- [Exercise details]: Every line from the one with "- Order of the" to the one with "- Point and", including those two, is to be copied exactly; all other lines of the entries below are left out.

- [Supplied material]:
———
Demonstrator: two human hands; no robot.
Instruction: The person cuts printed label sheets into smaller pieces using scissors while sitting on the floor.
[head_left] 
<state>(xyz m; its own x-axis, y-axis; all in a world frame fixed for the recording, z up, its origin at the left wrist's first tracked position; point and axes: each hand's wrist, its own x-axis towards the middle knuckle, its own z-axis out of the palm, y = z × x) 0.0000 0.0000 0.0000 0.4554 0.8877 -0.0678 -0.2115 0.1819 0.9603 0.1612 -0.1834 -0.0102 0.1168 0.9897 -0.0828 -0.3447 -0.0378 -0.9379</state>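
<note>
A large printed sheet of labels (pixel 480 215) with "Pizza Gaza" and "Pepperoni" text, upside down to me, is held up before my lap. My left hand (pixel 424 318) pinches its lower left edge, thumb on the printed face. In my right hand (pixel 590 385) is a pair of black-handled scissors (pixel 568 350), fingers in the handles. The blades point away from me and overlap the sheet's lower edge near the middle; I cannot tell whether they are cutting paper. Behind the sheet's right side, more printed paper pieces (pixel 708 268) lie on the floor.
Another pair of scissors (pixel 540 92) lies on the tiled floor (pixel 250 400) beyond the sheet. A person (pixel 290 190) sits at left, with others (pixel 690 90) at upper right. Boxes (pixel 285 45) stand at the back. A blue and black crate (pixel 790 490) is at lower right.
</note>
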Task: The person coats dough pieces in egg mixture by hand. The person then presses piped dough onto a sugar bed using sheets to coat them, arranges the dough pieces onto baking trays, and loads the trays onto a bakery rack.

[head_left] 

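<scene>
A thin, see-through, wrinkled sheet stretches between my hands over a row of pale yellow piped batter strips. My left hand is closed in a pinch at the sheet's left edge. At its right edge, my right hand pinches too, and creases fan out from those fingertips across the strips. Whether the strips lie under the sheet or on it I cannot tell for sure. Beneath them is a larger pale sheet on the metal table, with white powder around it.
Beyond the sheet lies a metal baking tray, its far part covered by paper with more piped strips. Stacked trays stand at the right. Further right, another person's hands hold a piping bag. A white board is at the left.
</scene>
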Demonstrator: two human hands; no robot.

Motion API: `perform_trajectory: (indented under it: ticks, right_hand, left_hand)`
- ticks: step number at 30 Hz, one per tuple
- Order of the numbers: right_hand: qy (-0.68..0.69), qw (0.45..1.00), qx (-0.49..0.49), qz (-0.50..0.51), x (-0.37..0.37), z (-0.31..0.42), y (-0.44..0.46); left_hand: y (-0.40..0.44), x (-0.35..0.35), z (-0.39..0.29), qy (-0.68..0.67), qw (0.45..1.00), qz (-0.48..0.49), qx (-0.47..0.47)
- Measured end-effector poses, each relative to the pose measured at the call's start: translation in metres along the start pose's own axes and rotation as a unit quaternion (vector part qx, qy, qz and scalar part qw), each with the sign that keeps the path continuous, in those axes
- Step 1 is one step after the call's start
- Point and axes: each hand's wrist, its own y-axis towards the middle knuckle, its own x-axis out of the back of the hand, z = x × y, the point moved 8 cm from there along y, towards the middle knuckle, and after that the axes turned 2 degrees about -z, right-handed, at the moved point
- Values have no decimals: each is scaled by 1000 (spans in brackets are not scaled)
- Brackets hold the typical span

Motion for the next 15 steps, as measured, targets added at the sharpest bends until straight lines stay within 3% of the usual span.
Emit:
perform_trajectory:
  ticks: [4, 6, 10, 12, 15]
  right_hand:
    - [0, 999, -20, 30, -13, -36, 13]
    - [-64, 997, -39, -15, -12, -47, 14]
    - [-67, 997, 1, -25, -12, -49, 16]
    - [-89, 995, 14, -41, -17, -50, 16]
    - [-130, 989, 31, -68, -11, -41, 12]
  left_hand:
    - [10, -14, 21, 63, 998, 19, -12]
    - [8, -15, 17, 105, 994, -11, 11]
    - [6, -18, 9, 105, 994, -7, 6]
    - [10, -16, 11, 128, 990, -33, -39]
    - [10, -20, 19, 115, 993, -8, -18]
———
- [Result below]:
- Order of the numbers: right_hand: qy (-0.68..0.69), qw (0.45..1.00), qx (-0.49..0.49), qz (-0.50..0.51), x (-0.37..0.37), z (-0.31..0.42), y (-0.44..0.46); left_hand: y (-0.40..0.44), x (-0.35..0.35), z (-0.39..0.29), qy (-0.68..0.67), qw (0.45..1.00), qz (-0.48..0.49), qx (-0.47..0.47)
- Measured end-effector poses, each relative to the pose measured at the call's start: translation in metres along the start pose's own axes and rotation as a unit quaternion (vector part qx, qy, qz and scalar part qw), each with the sign that keeps the path continuous, in those axes
- Step 1 is one step after the call's start
- Point and axes: each hand's wrist, its own y-axis towards the middle knuckle, its own x-axis out of the back of the hand, z = x × y, the point moved 8 cm from there along y, towards the middle knuckle, and after that the axes turned 2 degrees about -z, right-handed, at the moved point

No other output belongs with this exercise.